Abstract

The activation of eukaryotic origins of replication occurs in temporally separated steps to ensure that chromosomes are copied only once per cell cycle. First, the MCM helicase is loaded onto duplex DNA as an inactive double hexamer. Activation occurs after the recruitment of a set of firing factors that assemble two Cdc45–MCM–GINS (CMG) holo-helicases. CMG formation leads to the underwinding of DNA on the path to the establishment of the replication fork, but whether DNA becomes melted at this stage is unknown1. Here we use cryo-electron microscopy to image ATP-dependent CMG assembly on a chromatinized origin, reconstituted in vitro with purified yeast proteins. We find that CMG formation disrupts the double hexamer interface and thereby exposes duplex DNA in between the two CMGs. The two helicases remain tethered, which gives rise to a splayed dimer, with implications for origin activation and replisome integrity.
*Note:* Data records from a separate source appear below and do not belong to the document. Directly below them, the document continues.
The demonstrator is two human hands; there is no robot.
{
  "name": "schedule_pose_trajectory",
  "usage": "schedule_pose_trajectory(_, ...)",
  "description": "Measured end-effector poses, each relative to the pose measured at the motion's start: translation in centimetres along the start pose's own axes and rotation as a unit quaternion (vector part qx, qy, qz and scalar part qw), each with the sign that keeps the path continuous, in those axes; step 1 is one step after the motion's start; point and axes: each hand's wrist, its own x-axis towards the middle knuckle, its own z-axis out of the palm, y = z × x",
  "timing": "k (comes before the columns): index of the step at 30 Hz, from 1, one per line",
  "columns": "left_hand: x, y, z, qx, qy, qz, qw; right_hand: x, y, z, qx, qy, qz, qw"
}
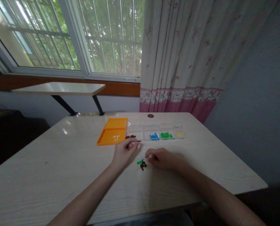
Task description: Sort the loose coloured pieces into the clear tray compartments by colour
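Note:
My left hand (124, 151) pinches a small dark brown toy piece (139, 141) between thumb and fingertips, just in front of the clear compartment tray (143, 135). More brown pieces (130, 136) lie in the tray's left compartment, partly behind this hand. To the right, my right hand (162, 158) is closed with curled fingers close to the table; whether anything small is in them, I cannot make out. Beside its fingertips is a little heap of brown pieces (143, 165), with a green piece (139, 162), a blue one and pale bits.
Blue pieces (154, 136), green pieces (166, 135) and yellow pieces (179, 134) sit in separate tray compartments. An open orange case (104, 137) holding white bits stands left of the tray. A raised shelf (66, 88) overhangs the table's back left; a curtain (172, 62) hangs behind.

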Motion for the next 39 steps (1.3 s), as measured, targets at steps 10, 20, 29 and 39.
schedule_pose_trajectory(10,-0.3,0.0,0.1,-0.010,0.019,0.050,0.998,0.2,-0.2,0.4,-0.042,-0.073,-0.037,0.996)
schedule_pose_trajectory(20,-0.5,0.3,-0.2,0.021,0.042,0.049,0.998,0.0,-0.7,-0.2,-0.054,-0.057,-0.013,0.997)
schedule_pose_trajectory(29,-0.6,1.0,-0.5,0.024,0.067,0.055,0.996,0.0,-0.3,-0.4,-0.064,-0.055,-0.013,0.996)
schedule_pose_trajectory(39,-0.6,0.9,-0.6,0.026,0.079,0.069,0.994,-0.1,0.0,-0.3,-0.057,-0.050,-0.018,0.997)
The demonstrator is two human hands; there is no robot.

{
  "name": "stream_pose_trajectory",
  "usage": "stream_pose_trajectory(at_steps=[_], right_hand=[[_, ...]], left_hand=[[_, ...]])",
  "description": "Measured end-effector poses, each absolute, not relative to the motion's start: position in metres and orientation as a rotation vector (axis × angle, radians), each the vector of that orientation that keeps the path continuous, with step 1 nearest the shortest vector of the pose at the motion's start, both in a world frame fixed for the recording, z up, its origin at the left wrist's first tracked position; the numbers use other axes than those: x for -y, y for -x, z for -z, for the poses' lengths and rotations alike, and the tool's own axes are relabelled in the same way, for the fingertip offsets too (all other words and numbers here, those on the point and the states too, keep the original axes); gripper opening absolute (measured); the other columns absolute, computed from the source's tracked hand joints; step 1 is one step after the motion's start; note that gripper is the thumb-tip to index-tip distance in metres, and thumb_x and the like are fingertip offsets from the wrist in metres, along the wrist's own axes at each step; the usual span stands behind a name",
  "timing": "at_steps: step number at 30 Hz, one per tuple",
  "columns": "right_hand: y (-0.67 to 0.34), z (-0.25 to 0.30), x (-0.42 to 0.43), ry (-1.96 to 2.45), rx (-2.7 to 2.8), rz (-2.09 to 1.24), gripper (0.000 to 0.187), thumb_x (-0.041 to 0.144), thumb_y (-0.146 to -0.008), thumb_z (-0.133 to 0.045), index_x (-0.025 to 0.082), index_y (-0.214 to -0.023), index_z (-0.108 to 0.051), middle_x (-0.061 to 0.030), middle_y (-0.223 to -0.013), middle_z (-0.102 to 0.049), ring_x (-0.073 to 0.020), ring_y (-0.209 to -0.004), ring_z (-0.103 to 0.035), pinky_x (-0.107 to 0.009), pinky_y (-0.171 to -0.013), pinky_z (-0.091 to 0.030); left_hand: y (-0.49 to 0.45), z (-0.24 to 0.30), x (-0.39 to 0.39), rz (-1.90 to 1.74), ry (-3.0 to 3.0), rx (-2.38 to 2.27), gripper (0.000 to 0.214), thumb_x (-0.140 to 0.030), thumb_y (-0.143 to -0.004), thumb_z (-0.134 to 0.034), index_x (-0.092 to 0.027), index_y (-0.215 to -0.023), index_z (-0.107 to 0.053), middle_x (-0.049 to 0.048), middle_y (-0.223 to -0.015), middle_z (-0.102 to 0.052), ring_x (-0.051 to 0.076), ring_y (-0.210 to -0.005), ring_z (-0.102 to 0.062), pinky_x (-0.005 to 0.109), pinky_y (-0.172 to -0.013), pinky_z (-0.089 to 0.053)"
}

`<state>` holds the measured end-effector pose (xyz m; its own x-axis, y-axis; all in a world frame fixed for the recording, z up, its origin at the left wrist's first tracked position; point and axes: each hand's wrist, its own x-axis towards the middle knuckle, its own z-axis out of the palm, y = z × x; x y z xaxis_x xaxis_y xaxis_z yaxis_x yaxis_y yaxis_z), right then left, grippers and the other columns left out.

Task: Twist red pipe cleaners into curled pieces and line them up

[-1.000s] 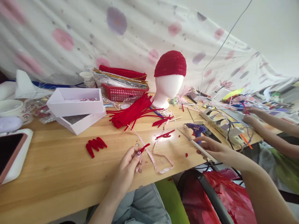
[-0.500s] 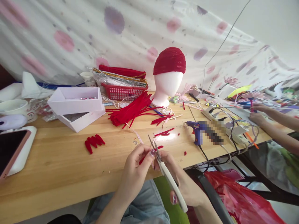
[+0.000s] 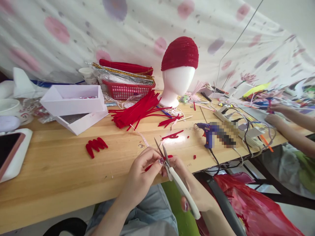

Inside each MCM ring, the double helix becomes untwisted and base pairing is broken. This comes as the result of ATP-triggered conformational changes in MCM that involve DNA stretching and protein-mediated stabilization of three orphan bases. Mcm2 pore-loop residues that engage DNA in our structure are dispensable for double hexamer loading and CMG formation, but are essential to untwist the DNA and promote replication. Our results explain how ATP binding nucleates origin DNA melting by the CMG and maintains replisome stability at initiation.